I think I was also thinking about this because of that shitty Time article from this weekend when a college freshman went on and on about how he won't apologize for white privilege. He said some truly ignorant things but mostly addressed the hardships his grandparents had to overcome but never really addressed the aspects of his life that he had easy. His grandparents escaped Nazi-fied Europe and made it in America, made a business and started a family. His father worked too many hours and was barely around to see him as he grew up and he's not white privileged to be able to go to Princeton. I look at that and think about the loans his family was able to take out easier and with lower interest than what naturalized black Americans would have had access to. I look at the fact that he had both parents in the home and never made any mention of how much or little he saw his mother. Not that single parentness is a POC issue, but there'd be a different situation if there weren't a parent in the home when the other was at work. I also wonder how often he was a shitty kid in school and was never punished and what he himself accomplished with his own two hands and his brain to get into Princeton. I wonder if he was ever told "you speak good English" by people in his community, as if he shouldn't be able to. How often people ask and assume he's from a specific location because of his race and how he presents himself. He has lived a privileged life and it's disrespectful to just ignore it, it's disrespectful for the hell his grandparents lived through if he doesn't acknowledge that when they got to America they were playing the Game of Life with different handicaps than they had been playing with in Europe.

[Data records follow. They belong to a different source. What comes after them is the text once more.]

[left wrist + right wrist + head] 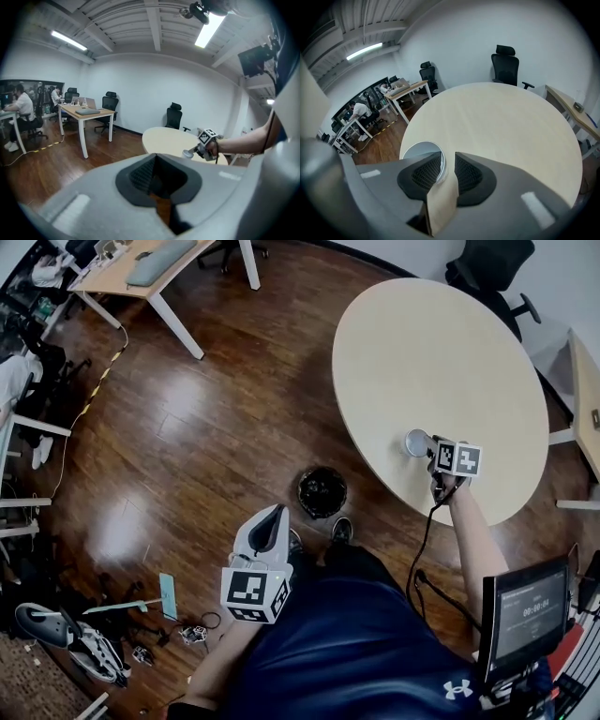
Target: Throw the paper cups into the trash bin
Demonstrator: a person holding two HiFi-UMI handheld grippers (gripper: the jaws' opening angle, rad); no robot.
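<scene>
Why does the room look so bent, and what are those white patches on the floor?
Head view: a wide lens curves the room's edges; the patches on the floor are glare on polished wood. Left gripper view: dark corners, and the ceiling light is blown out white. Right gripper view: the table bulges, and the cup, close up, looks soft.

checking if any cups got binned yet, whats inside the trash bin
In the head view the trash bin shows only a dark, glossy lining; nothing light-coloured stands out in it. Its bottom is too dark to make out.
</scene>
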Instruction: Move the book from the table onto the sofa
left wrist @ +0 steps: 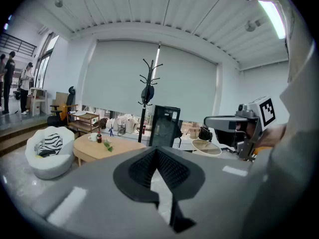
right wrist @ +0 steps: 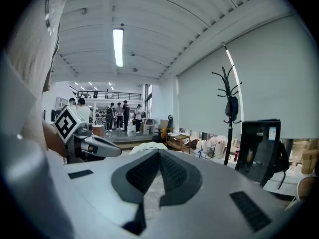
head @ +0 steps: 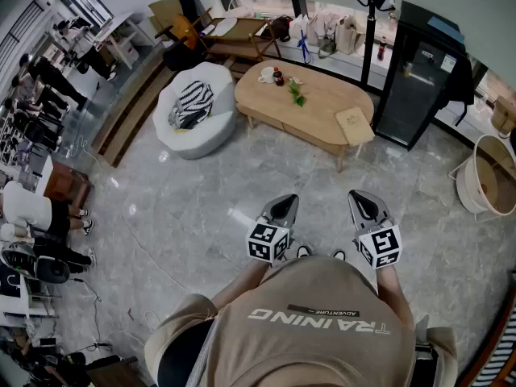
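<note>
A tan book (head: 353,122) lies on the right end of the oval wooden table (head: 318,95), far ahead of me. Left of the table stands a white round sofa (head: 211,118) with a striped cushion (head: 190,103) on it. Both grippers are held side by side near my chest, well short of the table. My left gripper (head: 284,207) is shut and holds nothing; its pads (left wrist: 147,169) meet at the tip. My right gripper (head: 363,203) is also shut and empty, with its pads (right wrist: 171,172) closed together. In the left gripper view the table (left wrist: 87,149) and sofa (left wrist: 49,156) show at the left.
A cup (head: 267,74), a bottle (head: 278,76) and a green sprig (head: 297,93) sit on the table. A black cabinet (head: 415,71) and coat rack (left wrist: 147,91) stand behind it, and a round white basket (head: 488,176) at right. People stand at the far left (head: 32,216). Grey tiled floor lies between me and the table.
</note>
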Motion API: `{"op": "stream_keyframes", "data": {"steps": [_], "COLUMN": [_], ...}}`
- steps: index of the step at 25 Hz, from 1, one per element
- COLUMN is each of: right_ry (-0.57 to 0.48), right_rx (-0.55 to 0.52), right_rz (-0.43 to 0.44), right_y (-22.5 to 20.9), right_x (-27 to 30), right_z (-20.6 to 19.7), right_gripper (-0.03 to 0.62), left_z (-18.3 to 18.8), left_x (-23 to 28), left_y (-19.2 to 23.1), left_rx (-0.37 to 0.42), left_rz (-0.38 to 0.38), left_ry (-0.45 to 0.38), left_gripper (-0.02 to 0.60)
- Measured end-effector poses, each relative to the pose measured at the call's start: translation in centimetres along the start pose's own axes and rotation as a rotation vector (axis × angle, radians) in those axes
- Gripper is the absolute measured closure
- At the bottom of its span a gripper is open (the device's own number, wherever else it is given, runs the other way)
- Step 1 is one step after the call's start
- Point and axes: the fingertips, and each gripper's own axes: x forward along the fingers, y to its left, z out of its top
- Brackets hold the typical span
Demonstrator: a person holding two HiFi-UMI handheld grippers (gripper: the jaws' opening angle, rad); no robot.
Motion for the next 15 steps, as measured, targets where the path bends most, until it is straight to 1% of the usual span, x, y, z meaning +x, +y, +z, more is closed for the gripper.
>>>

Crossdressers, trans people and I think even fe/male impersonators fall into a different category, they're not ridiculing and they can change who they are to a certain degree. You can't change your genetics or what ever biologic sex based medical diseases you may get. I don't know what it's like but I'm sure we need more trans positive doctors to help with pre-change health conditions that someone is still susceptible to. 

It's just maddening how difficult it is to educate someone who has never had to think about how complex the life of an Other is. Sex based discrimination can be seen and learned when someone changes who they are outwardly and society acts in kind. Race can't be learned as simply. Even going to a different country won't be the same because of old colonialism and Western domination.